Punctuation and rhetoric: the difference between the “the people’s parliament” and “the peoples’ parliament”

2 comments | 1 shares

Estimated reading time: 5 minutes

How Boris Johnson’s government refers to parliament may come to reveal how deep a commitment it has to constructing a pluralistic claim of a collective UK state interest, rather than a singular populist claim, writes David Judge.

Immediately after the general election, Boris Johnson greeted the newly convened parliament with the triumphalist words, ‘[this] is one of the best Parliaments that this country has ever produced’, and pledged that ‘this new democratic parliament – this people’s parliament [will] get on with delivering the priorities of the British people’. Repeatedly the PM enthused that this was to be ‘a Parliament that works for the people’ and a parliament that had ‘delivered a people’s government dedicated to serving you’.

The PM’s repetitions seemingly pointed to a singular vision of ‘the people’ sharing common priorities, and with their elected representatives capable of sustaining a ‘people’s government’ dedicated to serving ‘one nation’. Yet, on closer inspection, they also pointed implicitly to the existence of ‘peoples’ – in the plural – who were to be represented, and of institutions – in the plural – made manifest in the differentiatedness of ‘parliament’ and ‘government’ within Westminster.

According to the PM two features of the new parliament made it a ‘vast improvement on its predecessor’. First, it was more representationally descriptive of the UK population; and second, and more importantly for the PM, it was ‘going to get Brexit done’.

Peoples in the plural

If ‘bestness’ is measured by the extent of descriptive representation, then the new parliament was indeed ‘better’ than its predecessor. The idea of descriptive representation denotes ‘shared experiences’ between represented and representatives – which allow the latter to be ‘in some sense typical of the larger class of persons whom they represent’. And, if within-group intersectional differences are inserted into this relationship, further complexity and contingency come to characterise the practice of parliamentary representation.
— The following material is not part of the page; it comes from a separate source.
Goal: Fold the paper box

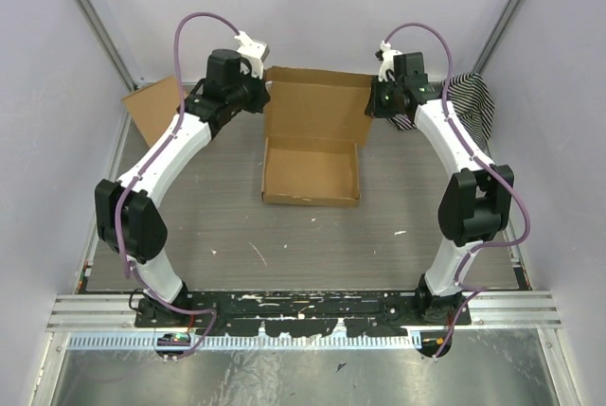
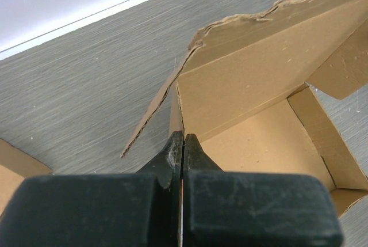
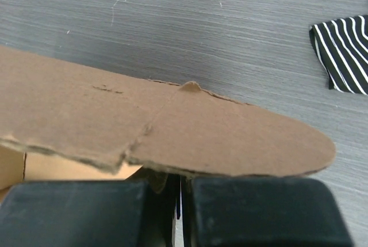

Intersectionality recognises that there are no uniform identities within descriptively defined groups.

The new parliament returned record numbers of: women MPs (220); Black and Minority Ethnic MPs (65), Muslim MPs (18); and openly gay, lesbian or bisexual MPs (45). Yet while descriptively ‘better’ than its predecessors, this parliament is far from being the best it could be. Women and BAME groups remained proportionately under-presented when compared to their population size, while other visible and invisible minorities remained notable by their absence. While 22% of the UK population are recognised as having a disability, only a handful of self-declared disabled MPs are present in the new parliament. A cursory examination of the CVs of MPs also reveals that few had direct prior experience of unemployment or of grinding poverty. The significance of this descriptive representational deficit is that comparative empirical studies of policy preferences in legislatures reveal that ‘differential representation [of income groups] is always in disfavour of the poor’.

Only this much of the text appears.